FA is caused by mutations in the FXN gene, which provides instructions for making a protein called frataxin. Certain nerve and muscle cells cannot function properly with a shortage of frataxin, leading to the signs and symptoms of FA. Approximately 98% of mutant alleles have an expansion of a gossypol acetic acid (GAA) trinucleotide repeat in intron 1 of the gene, leading to reduced levels of frataxin. [2, 3, 4, 5, 6, 7, 8]

The current hypothesis is that frataxin is a mitochondrial protein important for normal production of cellular energy. A defect in its action may result in abnormal accumulation of iron in mitochondria, leading to excess production of free radicals, which then results in cellular damage and death. [9] The neural pathways affected in FA are those associated with large neuronal cell bodies and extensive axon elongations, which are the long tracts of the dorsal columns, pyramidal system, and peripheral nerves.
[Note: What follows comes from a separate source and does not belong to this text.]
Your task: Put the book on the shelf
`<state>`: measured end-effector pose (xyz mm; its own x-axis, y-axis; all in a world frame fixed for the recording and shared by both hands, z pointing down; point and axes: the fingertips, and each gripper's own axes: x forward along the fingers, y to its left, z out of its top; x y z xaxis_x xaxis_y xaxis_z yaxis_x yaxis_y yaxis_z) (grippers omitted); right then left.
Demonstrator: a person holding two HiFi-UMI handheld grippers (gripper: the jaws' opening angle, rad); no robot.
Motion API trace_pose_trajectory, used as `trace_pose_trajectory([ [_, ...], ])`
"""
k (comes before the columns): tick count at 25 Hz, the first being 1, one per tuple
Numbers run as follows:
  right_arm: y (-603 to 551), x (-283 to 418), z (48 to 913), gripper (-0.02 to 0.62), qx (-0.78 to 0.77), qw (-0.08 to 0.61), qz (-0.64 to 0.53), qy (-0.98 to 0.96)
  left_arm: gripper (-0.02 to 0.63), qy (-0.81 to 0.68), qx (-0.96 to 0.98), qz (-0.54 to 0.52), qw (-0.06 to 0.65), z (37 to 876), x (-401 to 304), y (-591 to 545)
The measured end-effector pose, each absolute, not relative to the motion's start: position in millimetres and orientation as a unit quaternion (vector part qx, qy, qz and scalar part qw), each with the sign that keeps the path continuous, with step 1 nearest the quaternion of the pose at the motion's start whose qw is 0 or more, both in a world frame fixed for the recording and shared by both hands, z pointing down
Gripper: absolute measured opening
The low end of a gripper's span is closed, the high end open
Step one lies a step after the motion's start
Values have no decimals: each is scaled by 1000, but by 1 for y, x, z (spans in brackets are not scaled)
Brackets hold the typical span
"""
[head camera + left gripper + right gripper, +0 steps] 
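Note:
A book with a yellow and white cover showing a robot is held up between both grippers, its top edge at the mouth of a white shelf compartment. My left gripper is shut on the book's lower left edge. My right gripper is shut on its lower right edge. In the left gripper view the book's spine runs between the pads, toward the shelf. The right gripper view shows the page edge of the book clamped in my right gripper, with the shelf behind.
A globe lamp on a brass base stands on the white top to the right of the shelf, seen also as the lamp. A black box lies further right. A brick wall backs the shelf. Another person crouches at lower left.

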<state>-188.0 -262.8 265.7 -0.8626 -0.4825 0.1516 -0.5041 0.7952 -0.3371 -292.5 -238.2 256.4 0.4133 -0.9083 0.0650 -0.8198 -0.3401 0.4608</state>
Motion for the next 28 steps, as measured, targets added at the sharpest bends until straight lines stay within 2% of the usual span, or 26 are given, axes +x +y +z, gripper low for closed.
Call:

FA occurs in 1-2 per 100,000 of the US population. Its international prevalence is also 1-2 per 100,000; prevalence appears to be slightly higher in Quebec, Canada.

Symptoms may begin in infancy or in the third decade; however, symptoms usually begin when an individual is aged 8-15 years. Men and women are affected equally. All races are affected.


The rate of progression of Friedreich ataxia (FA) is variable, but more than 95% of individuals with FA cannot ambulate by the time they are aged 45 years, and on average, patients lose the ability to walk 15 years following onset of symptoms. Age at death is rather variable. Reported mean ages have been in the mid fourth decade of life, although survival into the sixth and seventh decades of life has been documented. Death tends to be earlier if heart disease and diabetes are associated.